▶ _Requirement_
Only the number is wanted: how many lines in the material below contain "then".
※
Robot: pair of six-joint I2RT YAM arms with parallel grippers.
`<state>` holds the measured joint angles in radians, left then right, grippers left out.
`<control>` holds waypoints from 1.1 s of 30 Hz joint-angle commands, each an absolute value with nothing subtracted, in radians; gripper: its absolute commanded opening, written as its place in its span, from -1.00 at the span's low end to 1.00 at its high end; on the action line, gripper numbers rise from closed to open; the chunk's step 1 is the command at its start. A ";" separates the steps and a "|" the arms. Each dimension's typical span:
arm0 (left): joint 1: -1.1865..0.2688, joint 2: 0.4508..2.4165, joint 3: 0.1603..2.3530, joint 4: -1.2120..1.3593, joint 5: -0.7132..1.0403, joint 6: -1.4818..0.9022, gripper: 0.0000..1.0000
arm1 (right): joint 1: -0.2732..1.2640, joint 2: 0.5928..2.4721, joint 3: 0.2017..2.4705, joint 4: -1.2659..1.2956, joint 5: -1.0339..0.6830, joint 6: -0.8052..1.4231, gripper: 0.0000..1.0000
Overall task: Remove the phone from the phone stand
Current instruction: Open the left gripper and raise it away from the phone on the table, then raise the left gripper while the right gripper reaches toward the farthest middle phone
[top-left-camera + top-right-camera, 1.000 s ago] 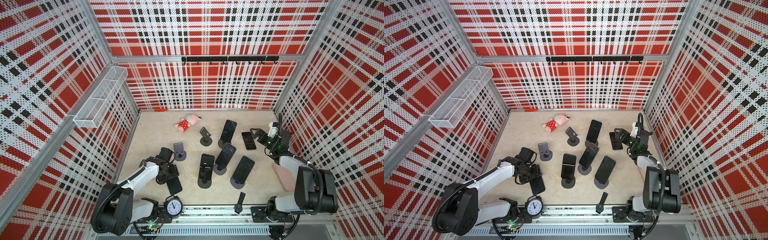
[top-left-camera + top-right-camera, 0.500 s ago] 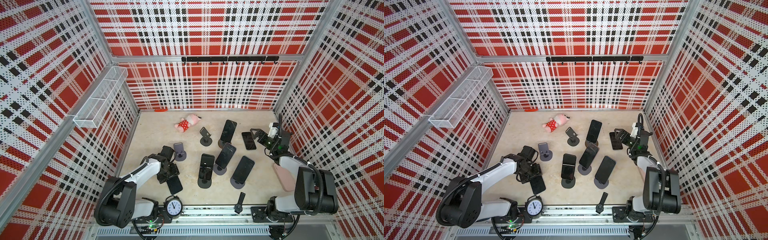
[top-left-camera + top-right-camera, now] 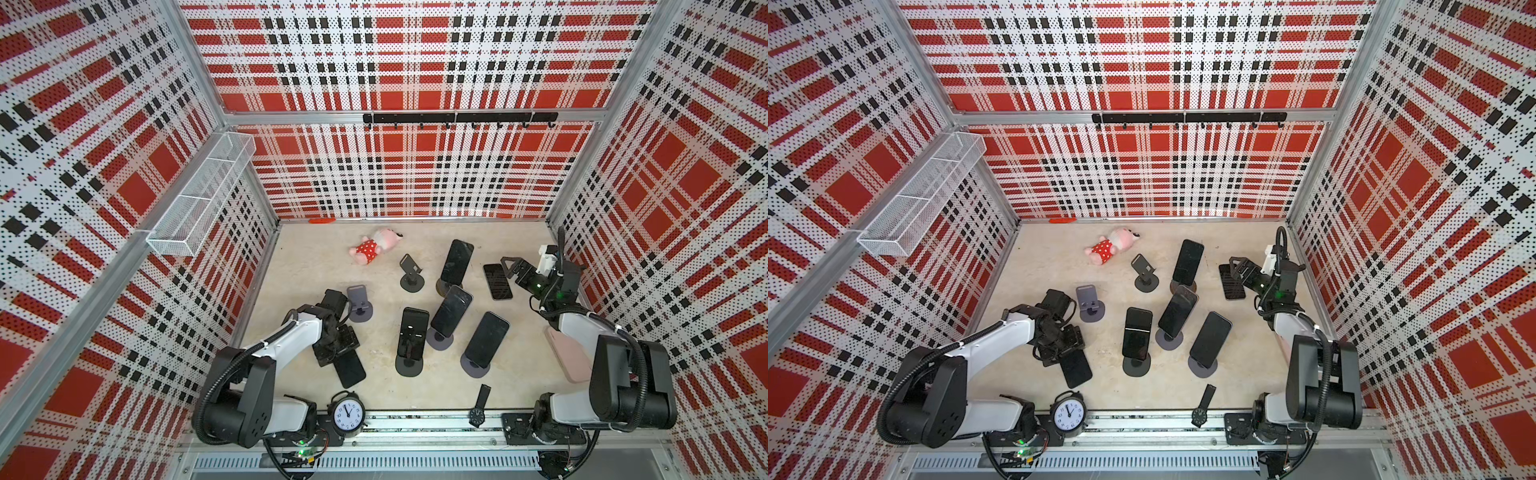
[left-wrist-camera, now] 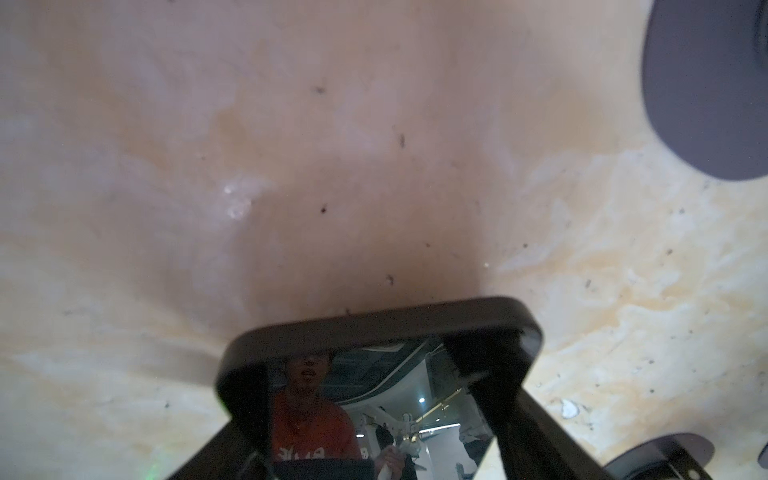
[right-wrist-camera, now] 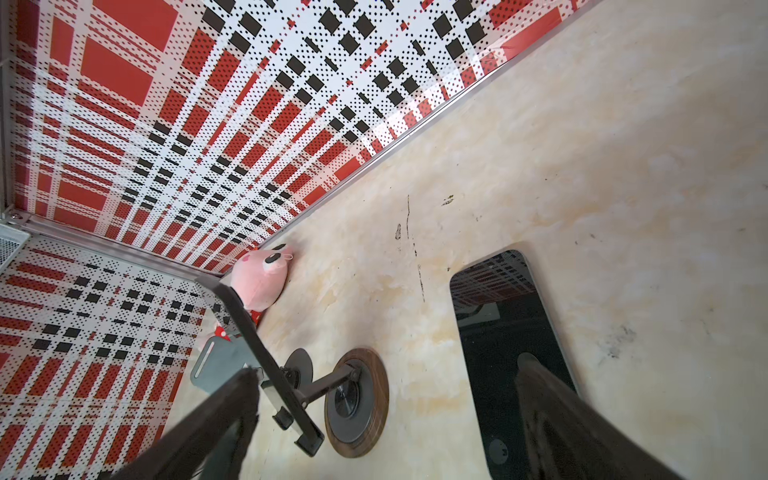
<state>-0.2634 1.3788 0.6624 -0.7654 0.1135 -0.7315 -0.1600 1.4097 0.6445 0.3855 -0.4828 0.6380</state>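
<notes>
Left jaws: you had your left jaws low at the lower left in both top views; their fingers (image 4: 521,399) flanked one end of the phone (image 3: 351,369); whether they gripped it or stood just clear, I could not tell
Phone: it lay flat on the worktop (image 3: 316,266), clear of every stand, just above the alarm clock (image 3: 348,413)
Stand: the grey stand (image 3: 360,300) stood bare, above the phone
Right jaws: you had your right jaws spread wide at the right edge, holding nothing, over a second flat phone (image 3: 497,281)
Others: four more leaned on stands mid-frame; the nearest propped phone (image 3: 412,332) stood right of yours
</notes>
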 commanded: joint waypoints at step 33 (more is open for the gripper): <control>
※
▶ _Your response_
2